外食の帰り道、彼は駅とは反対にある、遊具が2つしかない公園の入り口で足を止めました。

遠回りの誘い

付き合って3年になる彼と、記念日の食事の帰りでした。「ちょっと寄っていかない?」と彼が指さしたのは、家の近くにある小さな公園。砂場と滑り台があるだけで、2人で来たことは一度もない場所です。友人から聞いた、夜景のレストランや旅行先でのプロポーズの話が頭をよぎりました。もしかして、という期待も浮かびましたが、さすがにこんな場所ではしないだろうと、すぐに打ち消しました。

ベンチの上の小さな箱

彼はベンチに座ると、リュックの奥から小さな箱を取り出しました。「結婚してください」。膝の上で箱を開いた彼の声は、練習してきたのがわかるほど硬いものでした。
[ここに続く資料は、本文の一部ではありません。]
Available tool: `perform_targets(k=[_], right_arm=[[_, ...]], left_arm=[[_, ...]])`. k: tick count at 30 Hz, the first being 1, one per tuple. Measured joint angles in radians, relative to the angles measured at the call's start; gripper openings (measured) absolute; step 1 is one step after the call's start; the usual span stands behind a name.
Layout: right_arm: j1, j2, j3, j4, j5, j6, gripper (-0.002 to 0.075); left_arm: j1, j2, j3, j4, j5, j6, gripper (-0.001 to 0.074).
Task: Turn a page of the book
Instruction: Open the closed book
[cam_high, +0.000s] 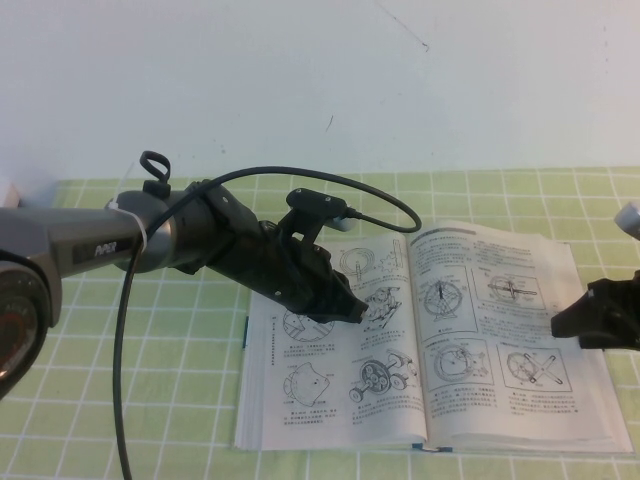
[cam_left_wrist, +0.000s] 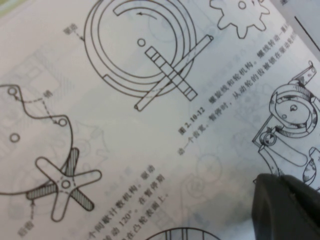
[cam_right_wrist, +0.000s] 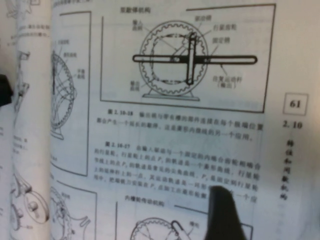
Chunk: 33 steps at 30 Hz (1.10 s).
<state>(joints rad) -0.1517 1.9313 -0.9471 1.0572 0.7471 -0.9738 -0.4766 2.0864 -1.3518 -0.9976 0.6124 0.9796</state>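
Thick white textbook (cam_high: 440, 400) with black mechanism drawings lies open flat on green checked surface (cam_high: 150, 400). Left gripper (cam_high: 357, 308) presses down on left-hand page (cam_high: 300, 380); finger spread cannot tell. Right gripper (cam_high: 568, 326) hovers beside book's right edge; finger spread cannot tell, nothing held.

A: Where is the book (cam_high: 430, 390)?
B: It lies open on the worktop (cam_high: 150, 400), near the front edge, a little to the right of the middle.
A: And the left gripper (cam_high: 360, 308)?
B: It is over the book's left page (cam_high: 320, 380), close to the spine, with its arm coming from the left.
A: The right gripper (cam_high: 572, 325)?
B: At the right edge of the book, over its right side.
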Motion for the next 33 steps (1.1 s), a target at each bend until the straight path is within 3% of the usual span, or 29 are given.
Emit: perform_targets(k=[21,33], right_arm=[[-0.001,0.020,0.000,0.124,0.036,-0.081,0.0395],[0.004,0.022,0.000,0.191,0.101,-0.111,0.0351]], left_arm=[[0.002,0.000,0.000,0.000,0.000,0.003,-0.0004],[0.002,0.000,0.000,0.000,0.001,0.003,-0.0004]])
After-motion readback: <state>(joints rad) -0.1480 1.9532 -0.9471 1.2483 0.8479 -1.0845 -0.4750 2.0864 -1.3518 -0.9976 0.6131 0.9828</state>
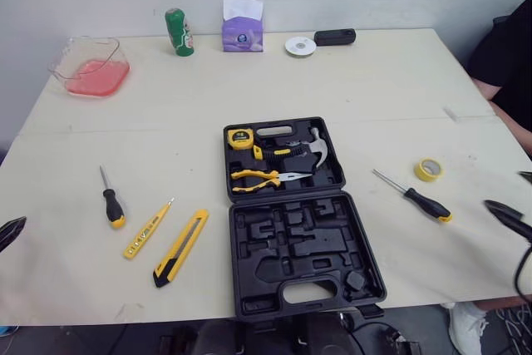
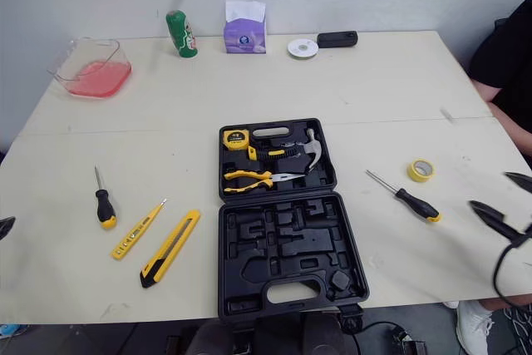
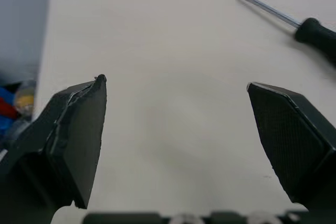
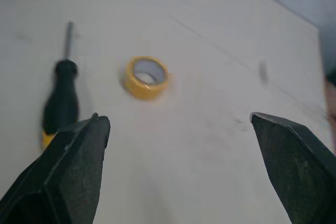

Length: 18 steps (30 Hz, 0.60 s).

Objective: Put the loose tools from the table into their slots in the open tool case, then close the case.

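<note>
- Nothing picked up yet as far as I can tell. Both the right gripper (image 4: 178,118) and the left gripper (image 3: 176,82) are spread wide with nothing between the fingers.
- The tool case (image 1: 246,280) lies open mid-table. Its far half holds a tape measure (image 1: 240,138), hammer (image 1: 314,145) and pliers (image 1: 264,179); the near half is all bare slots.
- Loose stuff on the right: long screwdriver (image 1: 413,194) and a tape roll (image 1: 428,170), near each other but not touching.
- Loose stuff on the left: short screwdriver (image 1: 111,203), yellow tester (image 1: 147,229) and utility knife (image 1: 180,247).
- The right gripper looks straight at the long screwdriver, so I'd start there: close across the black handle rather than the thin shaft, lift it level, and line it up with a long slot before letting go.
- The tape roll lies flat, so it probably needs pinching across the ring's wall.
- Hard to make out: which moulded slot fits which tool, since they're all black on black.
- Both grippers are cut off at the table's left and right sides in the head views.
- A person's sleeve (image 1: 507,56) pokes in at the far right.
</note>
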Available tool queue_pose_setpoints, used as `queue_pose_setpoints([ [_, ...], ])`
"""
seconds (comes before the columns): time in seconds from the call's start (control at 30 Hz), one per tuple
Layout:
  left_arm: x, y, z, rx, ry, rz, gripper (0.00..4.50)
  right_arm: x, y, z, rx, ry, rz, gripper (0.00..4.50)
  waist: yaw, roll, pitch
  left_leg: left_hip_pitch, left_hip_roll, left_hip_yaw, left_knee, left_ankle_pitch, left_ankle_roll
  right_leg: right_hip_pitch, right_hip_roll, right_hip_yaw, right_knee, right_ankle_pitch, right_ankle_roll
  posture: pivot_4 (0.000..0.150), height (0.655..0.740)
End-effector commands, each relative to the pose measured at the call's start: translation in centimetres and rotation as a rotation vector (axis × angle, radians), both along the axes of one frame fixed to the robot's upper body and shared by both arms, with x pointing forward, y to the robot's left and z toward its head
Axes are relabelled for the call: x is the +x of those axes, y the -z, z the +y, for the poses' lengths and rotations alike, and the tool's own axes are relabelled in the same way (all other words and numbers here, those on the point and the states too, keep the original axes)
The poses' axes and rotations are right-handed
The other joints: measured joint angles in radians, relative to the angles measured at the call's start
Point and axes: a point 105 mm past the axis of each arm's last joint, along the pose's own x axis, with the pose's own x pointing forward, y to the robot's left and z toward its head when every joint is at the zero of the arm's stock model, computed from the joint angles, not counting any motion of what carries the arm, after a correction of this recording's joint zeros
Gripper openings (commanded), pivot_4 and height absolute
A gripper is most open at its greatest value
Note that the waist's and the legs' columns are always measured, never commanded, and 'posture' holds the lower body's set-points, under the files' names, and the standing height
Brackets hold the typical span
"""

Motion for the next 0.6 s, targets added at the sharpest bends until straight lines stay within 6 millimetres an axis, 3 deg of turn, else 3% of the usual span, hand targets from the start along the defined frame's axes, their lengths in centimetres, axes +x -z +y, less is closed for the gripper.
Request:
queue_pose_setpoints([
  [0.03, 1.1, -2.0, -2.4, -0.051, 0.056, -0.054, 4.50, 1.2, -2.5, 2.6, -0.020, -0.082, -0.102, 4.43, 0.001, 0.001, 0.000, 0.000, 0.000, 0.001, 0.000, 0.000, 0.000, 0.000, 0.000, 0.000, 0.000, 0.000, 0.000, 0.150, 0.7400],
  [0.2, 3.3, -1.4, -7.2, -0.078, 0.086, 0.095, 4.50, 3.0, -4.4, 9.0, 0.110, -0.357, -0.136, 4.43, 0.006, 0.000, 0.000, 0.000, 0.000, 0.001, 0.002, 0.000, 0.000, 0.000, 0.000, 0.001, 0.001, 0.000, 0.000, 0.150, 0.7400],
  [0.23, 3.6, -1.2, -8.4, 0.001, 0.111, 0.147, 4.50, 2.9, -4.1, 10.2, 0.120, -0.412, -0.112, 4.43, 0.010, 0.000, 0.000, 0.001, 0.000, 0.000, 0.002, 0.000, 0.000, 0.000, 0.001, 0.001, 0.002, 0.000, -0.001, 0.150, 0.7400],
  [0.3, 4.2, -1.5, -9.8, 0.062, 0.091, 0.163, 4.50, 2.9, -3.8, 11.8, 0.130, -0.475, -0.101, 4.43, 0.019, 0.000, 0.000, 0.000, 0.001, 0.000, 0.001, 0.003, 0.004, 0.000, 0.002, 0.001, 0.002, 0.000, -0.001, 0.150, 0.7400],
  [0.43, 5.3, -2.4, -11.6, -0.025, -0.025, 0.134, 4.50, 3.1, -4.2, 14.0, 0.152, -0.565, -0.146, 4.43, 0.033, 0.000, 0.000, -0.002, 0.000, -0.001, 0.002, 0.003, 0.005, 0.000, 0.002, 0.000, 0.003, 0.001, -0.001, 0.150, 0.7400],
  [0.53, 5.7, -2.1, -13.5, -0.037, -0.035, 0.186, 4.50, 2.8, -3.8, 15.4, 0.130, -0.660, -0.135, 4.43, 0.043, 0.000, 0.000, -0.002, -0.001, 0.000, 0.004, 0.003, 0.006, 0.000, 0.003, 0.000, 0.004, 0.001, 0.000, 0.150, 0.7400],
  [0.6, 5.9, -1.7, -13.7, -0.061, -0.103, 0.185, 4.50, 2.6, -3.6, 16.4, 0.122, -0.723, -0.128, 4.43, 0.046, 0.000, 0.000, -0.002, -0.001, 0.000, 0.004, 0.004, 0.007, 0.000, 0.004, 0.000, 0.005, 0.001, 0.000, 0.150, 0.7400],
])
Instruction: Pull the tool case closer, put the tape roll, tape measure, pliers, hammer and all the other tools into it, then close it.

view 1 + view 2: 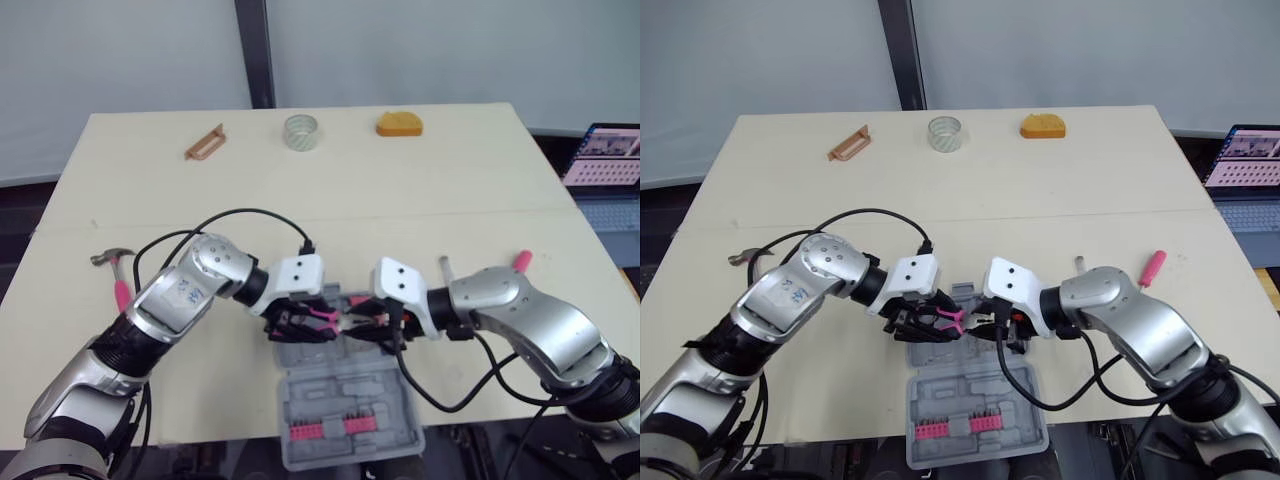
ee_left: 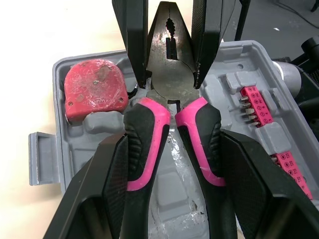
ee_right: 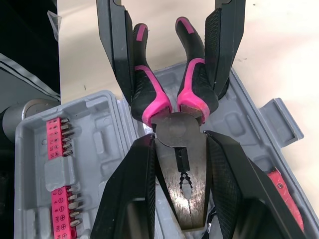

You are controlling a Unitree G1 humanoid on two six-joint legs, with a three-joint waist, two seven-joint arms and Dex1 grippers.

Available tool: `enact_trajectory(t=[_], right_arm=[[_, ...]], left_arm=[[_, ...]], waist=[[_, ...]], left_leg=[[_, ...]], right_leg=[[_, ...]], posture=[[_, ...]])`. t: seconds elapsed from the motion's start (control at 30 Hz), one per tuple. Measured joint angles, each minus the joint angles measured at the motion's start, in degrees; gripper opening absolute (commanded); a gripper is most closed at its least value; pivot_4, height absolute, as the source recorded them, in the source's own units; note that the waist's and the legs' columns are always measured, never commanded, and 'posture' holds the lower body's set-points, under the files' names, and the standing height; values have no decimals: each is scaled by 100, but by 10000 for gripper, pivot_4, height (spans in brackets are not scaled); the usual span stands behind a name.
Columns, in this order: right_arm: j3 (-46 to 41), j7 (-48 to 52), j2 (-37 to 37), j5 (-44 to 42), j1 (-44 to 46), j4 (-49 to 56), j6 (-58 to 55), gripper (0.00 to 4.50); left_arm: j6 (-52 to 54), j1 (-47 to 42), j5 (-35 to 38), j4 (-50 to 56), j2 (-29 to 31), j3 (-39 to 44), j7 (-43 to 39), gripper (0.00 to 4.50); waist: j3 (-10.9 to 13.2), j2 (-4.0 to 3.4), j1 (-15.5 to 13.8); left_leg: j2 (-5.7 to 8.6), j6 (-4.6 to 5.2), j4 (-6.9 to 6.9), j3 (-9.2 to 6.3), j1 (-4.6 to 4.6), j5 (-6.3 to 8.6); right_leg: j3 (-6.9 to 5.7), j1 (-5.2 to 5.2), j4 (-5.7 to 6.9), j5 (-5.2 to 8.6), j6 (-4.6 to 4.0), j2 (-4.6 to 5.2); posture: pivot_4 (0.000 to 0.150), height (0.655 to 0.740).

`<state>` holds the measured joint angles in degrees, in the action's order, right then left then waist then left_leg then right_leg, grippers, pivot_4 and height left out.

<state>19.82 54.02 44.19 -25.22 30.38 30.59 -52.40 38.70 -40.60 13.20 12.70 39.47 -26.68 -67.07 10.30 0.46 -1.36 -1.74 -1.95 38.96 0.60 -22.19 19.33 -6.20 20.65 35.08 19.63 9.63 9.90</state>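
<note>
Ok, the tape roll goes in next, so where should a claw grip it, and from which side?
Grip the tape roll by its wall, coming down from above. It lies flat near the far edge of the table with its hole facing up, so one finger could probably go inside and one outside. Its round outside looks likelier to slip.

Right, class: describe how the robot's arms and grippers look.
The left arm and right arm have rounded silver-grey shells with black joints. Each ends in a white boxy wrist block carrying small dark dots, with black cables looping off it. The left forearm shell bears a small printed label. The fingers are black, broad and wedge-shaped, with a finely textured inner face.
</note>
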Motion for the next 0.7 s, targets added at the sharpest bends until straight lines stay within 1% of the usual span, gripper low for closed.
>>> enact_trajectory(t=[0.07,0.17,0.3,0.4,0.5,0.57,0.7], right_arm=[[0,0,-1,-2,-15,0,-1,9560],[0,0,-1,-1,-68,0,3,9560],[-2,0,27,-1,-186,0,66,9560],[-57,35,138,3,-350,-11,241,9560],[-244,111,304,37,-604,-119,510,9560],[-357,201,374,72,-747,-180,792,9560],[-508,395,529,143,-883,-359,1182,9560]], left_arm=[[0,-1,7,-5,-55,98,29,44806],[-2,14,21,3,-19,207,24,44806],[-202,272,158,71,40,647,31,44806],[-319,783,641,362,128,1444,27,44806],[-305,1273,1094,649,405,2285,22,44806],[-557,1845,1163,954,448,2891,199,44806],[-874,2687,1254,1129,452,3555,401,44806]], waist=[[0,0,1],[0,0,6],[0,0,10],[0,0,18],[0,0,28],[0,0,30],[0,0,10]], left_leg=[[0,0,1,0,-1,0],[0,0,1,-1,0,0],[0,0,1,-2,0,0],[-2,0,-1,-3,-1,0],[-3,0,0,-3,0,0],[-3,2,-1,-1,2,1],[-3,2,6,-2,0,1]], right_leg=[[0,0,0,0,0,0],[-1,0,1,0,0,0],[-1,1,2,0,0,0],[-1,1,1,0,0,0],[-1,1,2,0,0,0],[-1,-1,0,0,0,2],[-2,-2,1,0,0,2]], posture=[[1500,7400],[1500,7400],[1500,7400],[1500,7400],[1500,7400],[1500,7400],[1500,7400]])
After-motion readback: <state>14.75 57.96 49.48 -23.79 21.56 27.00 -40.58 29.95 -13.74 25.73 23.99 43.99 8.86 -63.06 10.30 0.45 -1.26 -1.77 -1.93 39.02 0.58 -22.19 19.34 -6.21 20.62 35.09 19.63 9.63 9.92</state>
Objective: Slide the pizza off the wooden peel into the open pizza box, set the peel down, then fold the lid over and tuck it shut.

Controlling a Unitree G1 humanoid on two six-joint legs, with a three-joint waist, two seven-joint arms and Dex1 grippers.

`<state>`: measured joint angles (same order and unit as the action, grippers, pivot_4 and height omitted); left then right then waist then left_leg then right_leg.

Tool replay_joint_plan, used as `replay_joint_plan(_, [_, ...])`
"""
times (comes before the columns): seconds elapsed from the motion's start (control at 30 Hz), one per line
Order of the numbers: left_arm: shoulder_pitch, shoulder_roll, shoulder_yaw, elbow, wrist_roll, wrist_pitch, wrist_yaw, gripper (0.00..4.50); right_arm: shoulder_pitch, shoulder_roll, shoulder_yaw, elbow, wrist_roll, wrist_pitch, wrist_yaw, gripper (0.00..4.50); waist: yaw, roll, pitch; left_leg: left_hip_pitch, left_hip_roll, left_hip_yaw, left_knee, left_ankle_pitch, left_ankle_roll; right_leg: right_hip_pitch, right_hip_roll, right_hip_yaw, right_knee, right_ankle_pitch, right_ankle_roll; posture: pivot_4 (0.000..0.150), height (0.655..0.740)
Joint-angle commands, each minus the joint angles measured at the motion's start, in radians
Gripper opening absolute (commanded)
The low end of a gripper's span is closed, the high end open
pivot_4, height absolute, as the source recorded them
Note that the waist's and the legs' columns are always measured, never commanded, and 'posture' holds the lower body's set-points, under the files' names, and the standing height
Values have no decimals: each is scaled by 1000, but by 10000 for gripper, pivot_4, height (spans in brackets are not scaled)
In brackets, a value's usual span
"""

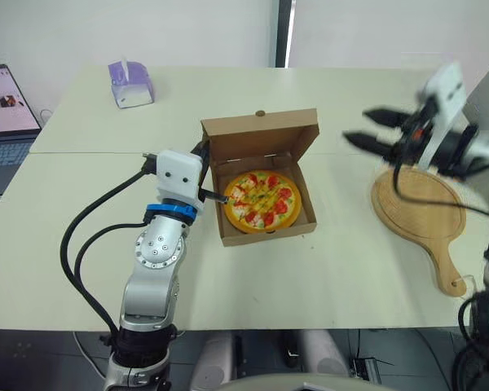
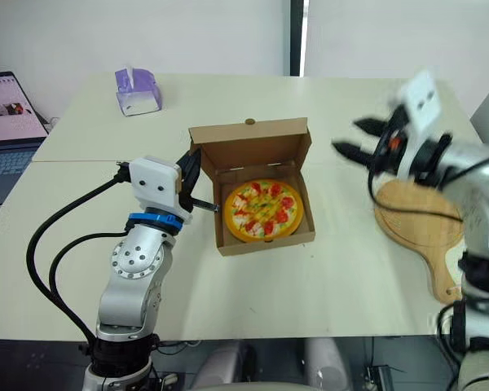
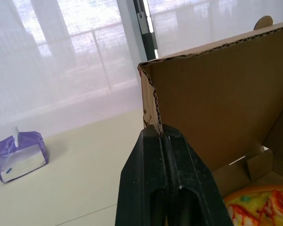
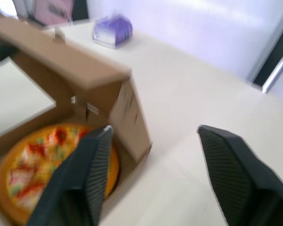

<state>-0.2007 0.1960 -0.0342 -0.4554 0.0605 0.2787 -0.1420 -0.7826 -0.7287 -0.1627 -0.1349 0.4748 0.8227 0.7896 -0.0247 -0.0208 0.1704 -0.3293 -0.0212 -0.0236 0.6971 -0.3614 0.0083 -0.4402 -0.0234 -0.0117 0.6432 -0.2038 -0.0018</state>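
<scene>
Already the pizza lies flat inside the pizza box, near the middle of the table. Its lid stands upright at the far side. The left gripper is closed on the lid's left edge. To the right, the right gripper hangs above the tabletop with fingers spread wide, between box and wooden peel, which lies bare on the table. A purple tissue box sits far back left, and a laptop is at the left edge.
</scene>
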Motion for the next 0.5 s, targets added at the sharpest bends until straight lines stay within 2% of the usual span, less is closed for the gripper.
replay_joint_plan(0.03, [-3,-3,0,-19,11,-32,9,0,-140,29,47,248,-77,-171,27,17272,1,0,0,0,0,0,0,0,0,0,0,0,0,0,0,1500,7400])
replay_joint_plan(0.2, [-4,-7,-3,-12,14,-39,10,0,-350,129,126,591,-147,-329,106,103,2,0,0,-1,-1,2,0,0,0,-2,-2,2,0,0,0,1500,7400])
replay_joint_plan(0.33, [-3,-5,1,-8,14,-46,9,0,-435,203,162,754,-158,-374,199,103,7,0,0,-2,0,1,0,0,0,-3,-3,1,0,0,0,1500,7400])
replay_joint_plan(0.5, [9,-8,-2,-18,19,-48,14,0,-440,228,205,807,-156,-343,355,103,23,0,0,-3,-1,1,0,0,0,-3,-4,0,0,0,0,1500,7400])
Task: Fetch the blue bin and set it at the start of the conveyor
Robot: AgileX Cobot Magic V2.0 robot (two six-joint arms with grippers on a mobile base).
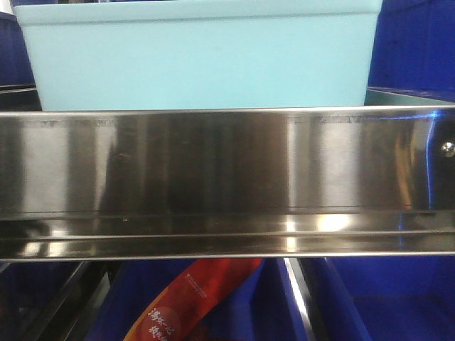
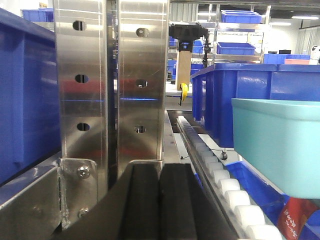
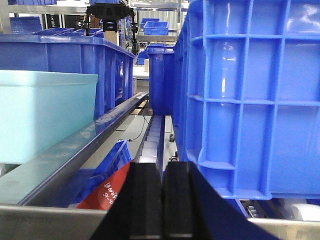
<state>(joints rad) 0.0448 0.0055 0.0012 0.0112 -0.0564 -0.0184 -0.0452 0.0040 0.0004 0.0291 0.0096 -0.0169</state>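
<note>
Left claw (image 2: 160,202) sits at the bottom of its frame, fingers pressed together and empty; right claw (image 3: 162,200) is the same. I judge they flank the blue bin (image 1: 199,60) to lift it by its sides. It fills my front view's upper centre, behind the steel rail (image 1: 227,177): pale aqua, smooth, thin-rimmed.

Blue bin (image 1: 199,60): pale aqua rectangular plastic tub with smooth plain walls, a thin rim and rounded corners. Upright, standing just behind the stainless-steel rail (image 1: 213,177), with dark royal-blue bins (image 1: 416,42) on either side.
</note>
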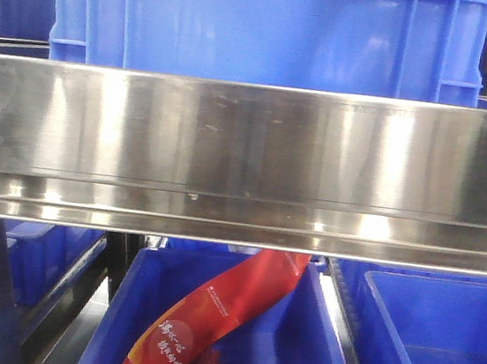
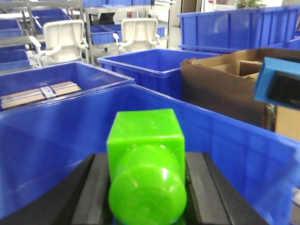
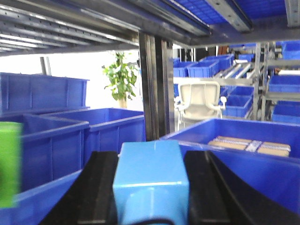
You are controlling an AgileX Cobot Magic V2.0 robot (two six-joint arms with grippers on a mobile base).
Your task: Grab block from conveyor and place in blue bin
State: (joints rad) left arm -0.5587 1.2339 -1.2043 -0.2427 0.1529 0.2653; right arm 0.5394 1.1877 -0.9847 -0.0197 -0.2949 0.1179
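At the left end effector (image 2: pixel 146 197), pinched by its flat sides, the green block (image 2: pixel 143 140) sits close before the blue bin (image 2: pixel 56 140) walls. It looks rigid, light and glossy, so likely slippery; the flat faces suit gripping. The right end effector (image 3: pixel 150 201) pinches a pale blue block (image 3: pixel 149 168).

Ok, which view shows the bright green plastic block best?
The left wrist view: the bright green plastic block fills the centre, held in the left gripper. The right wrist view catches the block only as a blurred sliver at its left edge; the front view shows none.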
うれしいはずなのに、視界の端には自販機の明かりと錆びた滑り台が入ってきます。想像していた場面と、目の前の景色があまりに違いました。頷きながらも、口から出たのは感謝の言葉ではありませんでした。「どうして、ここなの?」

画面の中の間取り図

彼はしばらく箱のふたを触ってから、答えました。「この公園、これから毎日通る場所になるから」意味を測りかねている私に、彼はスマホを差し出します。画面には間取り図と、この公園の角にある建物の外観写真。「内見してきたんだ」2人で住む部屋を、彼は1人で探し始めていたのです。返事の代わりに、私は画面を拡大して、部屋を隅々まで確認しました。

そして...

帰り道、私たちは部屋のある建物を下から見上げました。花束もサプライズの演出もないプロポーズを、少しだけ恨む気持ちは今も残っています。それでも、あの公園の前を通るたびに、すこし緊張しながら私の左薬指に指輪をはめてくれた彼の指を思い出すのです。

(20代女性・事務職)

本記事は、ハウコレ読者への独自アンケートに寄せられた実体験をもとに制作していますが、個人が特定されないよう、一部設定を変更しています。